Input data
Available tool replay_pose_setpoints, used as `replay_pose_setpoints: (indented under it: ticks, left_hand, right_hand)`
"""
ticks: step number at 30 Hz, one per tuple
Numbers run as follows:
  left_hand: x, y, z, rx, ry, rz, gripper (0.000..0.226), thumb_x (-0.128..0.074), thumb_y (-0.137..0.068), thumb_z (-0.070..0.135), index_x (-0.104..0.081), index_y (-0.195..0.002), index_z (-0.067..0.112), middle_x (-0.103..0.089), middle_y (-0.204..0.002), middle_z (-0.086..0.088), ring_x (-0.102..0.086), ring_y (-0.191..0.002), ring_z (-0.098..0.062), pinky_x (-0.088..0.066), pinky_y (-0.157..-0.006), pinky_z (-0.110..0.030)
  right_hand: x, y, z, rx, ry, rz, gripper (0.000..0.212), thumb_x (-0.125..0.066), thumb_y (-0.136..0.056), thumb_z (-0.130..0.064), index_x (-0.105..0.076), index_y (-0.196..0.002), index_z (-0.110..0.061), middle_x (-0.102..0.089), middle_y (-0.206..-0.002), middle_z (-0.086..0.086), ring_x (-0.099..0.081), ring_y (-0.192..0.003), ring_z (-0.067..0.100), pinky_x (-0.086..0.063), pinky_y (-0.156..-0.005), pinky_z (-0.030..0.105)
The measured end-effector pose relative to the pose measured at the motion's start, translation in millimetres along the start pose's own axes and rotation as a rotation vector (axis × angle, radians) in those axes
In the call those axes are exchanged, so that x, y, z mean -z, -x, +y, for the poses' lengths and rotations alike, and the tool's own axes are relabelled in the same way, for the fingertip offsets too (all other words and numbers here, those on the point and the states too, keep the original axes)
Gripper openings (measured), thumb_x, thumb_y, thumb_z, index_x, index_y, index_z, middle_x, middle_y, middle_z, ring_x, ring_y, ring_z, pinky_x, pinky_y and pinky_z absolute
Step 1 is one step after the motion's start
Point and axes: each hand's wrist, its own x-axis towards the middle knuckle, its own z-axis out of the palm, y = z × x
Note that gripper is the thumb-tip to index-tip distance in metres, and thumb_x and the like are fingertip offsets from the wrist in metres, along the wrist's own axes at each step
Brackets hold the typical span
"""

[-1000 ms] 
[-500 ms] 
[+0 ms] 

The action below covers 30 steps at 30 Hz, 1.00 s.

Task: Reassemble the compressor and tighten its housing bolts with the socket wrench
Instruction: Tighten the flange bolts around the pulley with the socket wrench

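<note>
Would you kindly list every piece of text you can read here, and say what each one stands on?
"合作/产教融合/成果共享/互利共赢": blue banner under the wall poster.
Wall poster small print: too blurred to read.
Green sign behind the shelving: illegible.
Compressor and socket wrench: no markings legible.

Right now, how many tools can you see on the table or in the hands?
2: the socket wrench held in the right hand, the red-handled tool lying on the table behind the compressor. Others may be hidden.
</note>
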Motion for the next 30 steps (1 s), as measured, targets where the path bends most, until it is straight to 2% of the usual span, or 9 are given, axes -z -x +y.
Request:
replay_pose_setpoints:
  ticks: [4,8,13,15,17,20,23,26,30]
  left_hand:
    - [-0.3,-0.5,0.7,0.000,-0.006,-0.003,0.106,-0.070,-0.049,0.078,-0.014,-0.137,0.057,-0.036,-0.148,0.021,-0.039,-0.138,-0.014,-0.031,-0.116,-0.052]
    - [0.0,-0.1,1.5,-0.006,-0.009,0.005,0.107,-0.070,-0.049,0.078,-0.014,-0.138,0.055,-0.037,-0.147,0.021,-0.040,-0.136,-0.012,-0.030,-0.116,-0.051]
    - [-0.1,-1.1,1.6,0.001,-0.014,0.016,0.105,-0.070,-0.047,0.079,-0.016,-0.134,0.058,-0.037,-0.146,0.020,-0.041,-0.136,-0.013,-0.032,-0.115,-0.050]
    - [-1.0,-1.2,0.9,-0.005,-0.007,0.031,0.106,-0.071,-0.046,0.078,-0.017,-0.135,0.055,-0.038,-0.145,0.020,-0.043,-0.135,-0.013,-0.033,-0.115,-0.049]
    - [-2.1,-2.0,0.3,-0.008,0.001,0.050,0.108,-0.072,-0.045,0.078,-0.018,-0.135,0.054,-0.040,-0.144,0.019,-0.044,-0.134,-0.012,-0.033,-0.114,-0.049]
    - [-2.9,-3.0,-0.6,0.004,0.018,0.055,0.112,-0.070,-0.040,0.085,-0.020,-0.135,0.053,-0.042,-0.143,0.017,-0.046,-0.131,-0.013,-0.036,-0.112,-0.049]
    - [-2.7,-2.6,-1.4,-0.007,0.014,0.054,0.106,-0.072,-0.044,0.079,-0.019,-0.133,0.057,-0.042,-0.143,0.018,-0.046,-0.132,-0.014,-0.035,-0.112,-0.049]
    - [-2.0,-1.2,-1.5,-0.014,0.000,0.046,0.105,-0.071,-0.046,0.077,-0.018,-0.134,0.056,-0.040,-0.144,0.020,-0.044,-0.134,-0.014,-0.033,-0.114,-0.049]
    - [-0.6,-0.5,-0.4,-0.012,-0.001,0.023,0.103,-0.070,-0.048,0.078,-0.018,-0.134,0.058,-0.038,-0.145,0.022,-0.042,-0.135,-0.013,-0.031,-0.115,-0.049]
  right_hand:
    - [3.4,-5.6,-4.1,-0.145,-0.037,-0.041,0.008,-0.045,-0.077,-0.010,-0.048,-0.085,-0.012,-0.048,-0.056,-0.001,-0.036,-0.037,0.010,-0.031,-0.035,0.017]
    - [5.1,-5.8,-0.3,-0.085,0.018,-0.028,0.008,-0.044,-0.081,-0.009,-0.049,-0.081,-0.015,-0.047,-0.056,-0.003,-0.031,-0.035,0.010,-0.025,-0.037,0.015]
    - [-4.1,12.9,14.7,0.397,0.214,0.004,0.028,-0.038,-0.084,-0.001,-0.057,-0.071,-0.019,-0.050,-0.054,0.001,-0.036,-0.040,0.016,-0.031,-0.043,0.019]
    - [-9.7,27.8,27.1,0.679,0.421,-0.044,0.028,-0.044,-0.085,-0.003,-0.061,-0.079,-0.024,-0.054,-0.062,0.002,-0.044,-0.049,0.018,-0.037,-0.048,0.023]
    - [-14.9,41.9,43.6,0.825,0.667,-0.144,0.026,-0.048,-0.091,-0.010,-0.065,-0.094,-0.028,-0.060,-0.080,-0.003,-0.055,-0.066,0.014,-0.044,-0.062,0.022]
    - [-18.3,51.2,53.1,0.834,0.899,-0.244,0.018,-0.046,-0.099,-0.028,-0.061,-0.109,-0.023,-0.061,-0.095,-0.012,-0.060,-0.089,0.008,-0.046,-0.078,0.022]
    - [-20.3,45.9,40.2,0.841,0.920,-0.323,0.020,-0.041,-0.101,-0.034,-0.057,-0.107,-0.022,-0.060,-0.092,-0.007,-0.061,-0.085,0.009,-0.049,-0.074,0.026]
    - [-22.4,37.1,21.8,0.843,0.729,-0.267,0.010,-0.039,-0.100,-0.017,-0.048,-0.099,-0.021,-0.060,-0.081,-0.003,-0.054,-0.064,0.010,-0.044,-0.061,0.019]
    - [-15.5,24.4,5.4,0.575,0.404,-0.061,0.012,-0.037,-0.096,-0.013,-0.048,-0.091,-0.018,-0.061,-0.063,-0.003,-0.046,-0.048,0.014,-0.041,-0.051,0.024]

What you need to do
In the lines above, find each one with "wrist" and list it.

Reply to the task
Point and axes: each hand's wrist, its own x-axis towards the middle knuckle, its own z-axis out of the palm, y = z × x
Note that gripper is the thumb-tip to index-tip distance in metres, and thumb_x and the like are fingertip offsets from the wrist in metres, along the wrist's own axes at each step

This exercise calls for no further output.